Later in the evening we went to the estacao das docas, which is a restored dock complete with yellow derricks and air conditioning. We decided to try a beer at the micro-brewery but unbelievably my IPA had been flavoured by the same thing that flavoured that bloody soup at lunchtime! I couldn't drink 2 sips and I had reached my limit - later we ordered steak with gorgonzola rissotto and a half bottle of red wine! While we ate we enjoyed (and paid for) a man with a ponytail playing 90s classics on a moving stage above our heads.
We walked back towards the hostel and felt strangely stalked by the tourist police in a 4x4 with flashing lights driving very slowly alongside us. Slightly odd but we shook them off and went to the Bar do Parque - a curious stand and the pavement nextdoor to the theatre where little old-men waiters in bow ties served us very small, strong caiprinhas.
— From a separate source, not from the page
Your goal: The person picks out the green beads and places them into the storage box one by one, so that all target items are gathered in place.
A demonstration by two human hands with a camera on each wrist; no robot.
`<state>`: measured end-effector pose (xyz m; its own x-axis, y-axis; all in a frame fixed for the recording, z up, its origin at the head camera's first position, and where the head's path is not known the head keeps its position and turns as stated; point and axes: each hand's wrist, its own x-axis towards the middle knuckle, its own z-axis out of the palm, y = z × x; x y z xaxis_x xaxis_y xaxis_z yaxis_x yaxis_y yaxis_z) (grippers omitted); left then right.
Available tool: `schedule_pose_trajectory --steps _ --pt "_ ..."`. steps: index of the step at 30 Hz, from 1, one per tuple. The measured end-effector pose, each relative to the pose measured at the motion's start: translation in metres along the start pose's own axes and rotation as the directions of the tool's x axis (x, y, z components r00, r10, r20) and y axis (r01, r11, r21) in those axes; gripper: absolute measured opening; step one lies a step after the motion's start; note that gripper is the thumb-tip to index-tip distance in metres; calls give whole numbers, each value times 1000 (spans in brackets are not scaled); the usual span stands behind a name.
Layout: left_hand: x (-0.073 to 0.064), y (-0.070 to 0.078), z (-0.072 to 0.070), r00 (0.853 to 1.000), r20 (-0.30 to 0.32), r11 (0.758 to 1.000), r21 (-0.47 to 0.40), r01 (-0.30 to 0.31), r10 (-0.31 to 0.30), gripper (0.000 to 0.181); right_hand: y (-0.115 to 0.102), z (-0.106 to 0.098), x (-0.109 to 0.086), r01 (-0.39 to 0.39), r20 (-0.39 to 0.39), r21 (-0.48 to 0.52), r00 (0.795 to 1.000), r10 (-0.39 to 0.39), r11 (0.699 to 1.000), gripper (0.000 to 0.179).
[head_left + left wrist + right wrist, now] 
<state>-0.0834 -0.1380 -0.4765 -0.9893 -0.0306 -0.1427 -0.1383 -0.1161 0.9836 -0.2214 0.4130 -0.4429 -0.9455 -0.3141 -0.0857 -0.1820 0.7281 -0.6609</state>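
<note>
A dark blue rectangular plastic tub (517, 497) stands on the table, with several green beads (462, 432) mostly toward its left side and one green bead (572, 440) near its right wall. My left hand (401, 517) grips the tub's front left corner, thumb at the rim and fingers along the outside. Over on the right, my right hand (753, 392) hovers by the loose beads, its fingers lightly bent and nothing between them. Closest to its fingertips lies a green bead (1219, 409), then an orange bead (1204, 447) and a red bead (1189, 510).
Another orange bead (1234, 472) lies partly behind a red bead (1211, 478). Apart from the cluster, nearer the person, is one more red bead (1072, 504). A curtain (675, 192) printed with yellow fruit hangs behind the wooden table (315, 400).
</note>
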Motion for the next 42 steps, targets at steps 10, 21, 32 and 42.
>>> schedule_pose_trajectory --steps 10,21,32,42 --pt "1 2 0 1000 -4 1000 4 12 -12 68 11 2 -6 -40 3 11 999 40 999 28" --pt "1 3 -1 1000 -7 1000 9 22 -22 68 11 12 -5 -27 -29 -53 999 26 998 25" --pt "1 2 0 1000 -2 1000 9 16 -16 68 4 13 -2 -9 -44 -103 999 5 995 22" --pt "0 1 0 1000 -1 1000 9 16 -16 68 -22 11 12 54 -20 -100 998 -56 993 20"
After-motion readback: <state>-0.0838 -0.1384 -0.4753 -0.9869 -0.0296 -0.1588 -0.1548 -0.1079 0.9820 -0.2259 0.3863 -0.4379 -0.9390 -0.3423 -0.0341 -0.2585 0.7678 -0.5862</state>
Day 21 - For breakfast we went to the nearby deli and had a selection of cake / bread and coffee. Behind us was a group of old men that obviously go there every morning and put the world to rights! We caught a bus to the Jardim Botanico Rodrigues Alves which is a city block of established rainforest. It was pretty cool because we saw lots of turtles, tortoises, mackaws, monkeys and... a manatee! Although I hate any kind of captivity, it was pretty cool to see the animals up close, and I like to think they were born that way, maybe?!
Bought snacks for the boat and then a final vegetarian buffet to stock up on nutrients - we have no idea what kind of food the boat will offer! We arrived at the hidroviaria at 2:30pm as the hostel-lady said we needed to be there by 3pm. When we got there however, they said they wouldn't be boarding until 5pm at the latest, so we sat ourselves down and made ourselves comfy! As more people turned up we became acquainted with the other gringoes in the waiting area - a Swiss Christian (or as we might say, a Swisstian) called Simon, a Polish couple, Maria - the spaniard we met at the tacaca stand and the same German couple we met at the Jeri campsite!
6pm came and went and we were still sat in the waiting area. Alex secured the last two coxinha in the building and at around 6:30 everyone springed into action. We weren't at the front of the queue, but we were definitely higher up than half way. However, when we boarded our boat the entire level appeared to be completely full with hammocks already. As it turned out in the Brazilian mind there was plenty of space for (many) more people and with the help of some very nice locals we managed to put our hammocks up in the least amount of space necessary - forget that we have to get in them and sleep at some point! The whole event was totally crazy! Alex ended up with someone either side and underneath her.